Another bit of code put together: this time, an automated web browser for Python. It’s something like Perl’s WWW:Mechanize — use it to navigate to a page, follow links, fill out forms, and the like. Get the code, or look at the documentation or the syntax-highlighted code.
It’s not working for me – what do I need to install for the “from xml.dom.ext.reader import HtmlLib” bit to work?
Darn, I thought that came with Python.
It’s the Python/XML distribution (Debian package python2.3-xml) — I think the HtmlLib stuff is from 4DOM, the FourThought Python XML stuff. It appears that the Debian people collect together a load of Python stuff and bung it into one package, which is nice of them but makes it difficult to recommend a package to non-Debian-Linux-people.
I’m open to other suggestions for an HTML parser; all I really need is something that can parse even broken HTML and give me a DOM tree out of it.
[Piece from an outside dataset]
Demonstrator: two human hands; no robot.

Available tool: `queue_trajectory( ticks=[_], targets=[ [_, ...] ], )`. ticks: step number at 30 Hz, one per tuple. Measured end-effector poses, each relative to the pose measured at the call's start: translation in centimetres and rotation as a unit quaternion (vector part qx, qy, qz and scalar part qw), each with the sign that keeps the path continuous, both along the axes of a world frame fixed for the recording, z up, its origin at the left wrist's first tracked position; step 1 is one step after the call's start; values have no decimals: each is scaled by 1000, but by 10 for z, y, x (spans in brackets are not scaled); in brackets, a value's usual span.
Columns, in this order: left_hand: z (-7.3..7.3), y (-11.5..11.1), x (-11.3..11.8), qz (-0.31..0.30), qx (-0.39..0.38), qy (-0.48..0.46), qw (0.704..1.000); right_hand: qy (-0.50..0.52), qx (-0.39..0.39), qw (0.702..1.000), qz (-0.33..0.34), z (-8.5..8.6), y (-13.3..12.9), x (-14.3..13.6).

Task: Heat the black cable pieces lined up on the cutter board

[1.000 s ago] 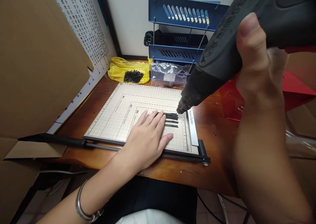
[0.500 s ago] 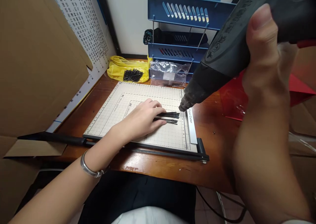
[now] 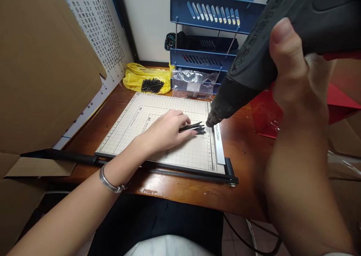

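My left hand [image 3: 172, 131] is closed around a bundle of thin black sticks or tubes [image 3: 199, 128], whose exact kind I cannot make out. Their ends poke out to the right past my fingertips, and the rest is hidden under the hand. Beneath lies a cream gridded paper cutter [image 3: 126, 126], its arm lying along the front edge. My right hand [image 3: 293, 64] grips a dark heat gun [image 3: 251, 64], thumb on top of its body. The gun's nozzle points down and left, just right of the stick ends and apart from them.
Behind the cutter, a pile of short black pieces [image 3: 152, 85] lies on a yellow plastic bag [image 3: 135, 75]. A clear bag [image 3: 191, 84] sits before a blue rack [image 3: 203, 56]. Cardboard [image 3: 47, 68] stands at left, and a red item [image 3: 263, 117] lies at right.
My left hand has drawn the black sticks together; two spread groups are now one bundle, slightly farther back. The heat gun has shifted only a little.
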State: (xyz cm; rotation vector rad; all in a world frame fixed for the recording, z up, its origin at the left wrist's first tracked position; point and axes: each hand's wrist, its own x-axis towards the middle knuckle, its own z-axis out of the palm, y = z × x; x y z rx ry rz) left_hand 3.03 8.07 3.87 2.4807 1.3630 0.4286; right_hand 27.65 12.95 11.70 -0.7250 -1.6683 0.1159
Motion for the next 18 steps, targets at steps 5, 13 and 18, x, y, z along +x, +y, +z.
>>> queue_trajectory(
  ticks=[5, 13, 18],
  targets=[
    [-3, -2, -6, -32, 2, -10, 999, 12, -3, 1000, 6, 0, -1, 0],
    [-6, 11, -5, -18, 0, -38, 999, 33, 17, 999, -15, 1, -4, -10],
    [-9, 11, -6, 14, 26, -52, 998, 17, 20, 1000, -15, -2, 4, -3]
  ],
)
I tried using the Twisted people’s @microdom@ first but gave it up in favour of HtmlLib, and even that I had to patch twice in the code (once to cope with bad namespaced elements, and once to fix a bug). Any better suggestions for an HTML -> DOM parser in Python, say the word, especially if it’s either easy to distribute with browser.py or comes with Python by default!
You might want to take a look at Fredrik Lundh’s ElementTidy, or mxTidy which both use a library version of Dave Raggett’s HTML Tidy utility to fix any problems with the HTML before converting it to XHTML (the XML version of HTML)
http://www.effbot.org/zone/element-tidylib.htm
The webunit package contains a module called SimpleDOM:
http://www.mechanicalcat.net/tech/webunit/README.html#simpledom
It seems useful. Besides webunit seems
in some ways similar to Browser.py
SimpleDOM.NestingError: Open tags<html>, <body>, <table>,
<tr>, <td>, <table>,
<tr>, <td>, <script> do not
match close tag </iframe>, at line 76, column
290
The major problem here is needing to parse invalid HTML, which most of the web is. The effbot interface to tidylib would work but requires a C extension. mxTidy certainly didn’t used to be an interface to tidylib — instead, it called the tidy executable directly. There are other tidylib interfaces, some of which need ctypes or similar…
The twisted guys have microdom, which is specifically designed to correct nonstandard HTML, and can probably be easily lifted out of the package.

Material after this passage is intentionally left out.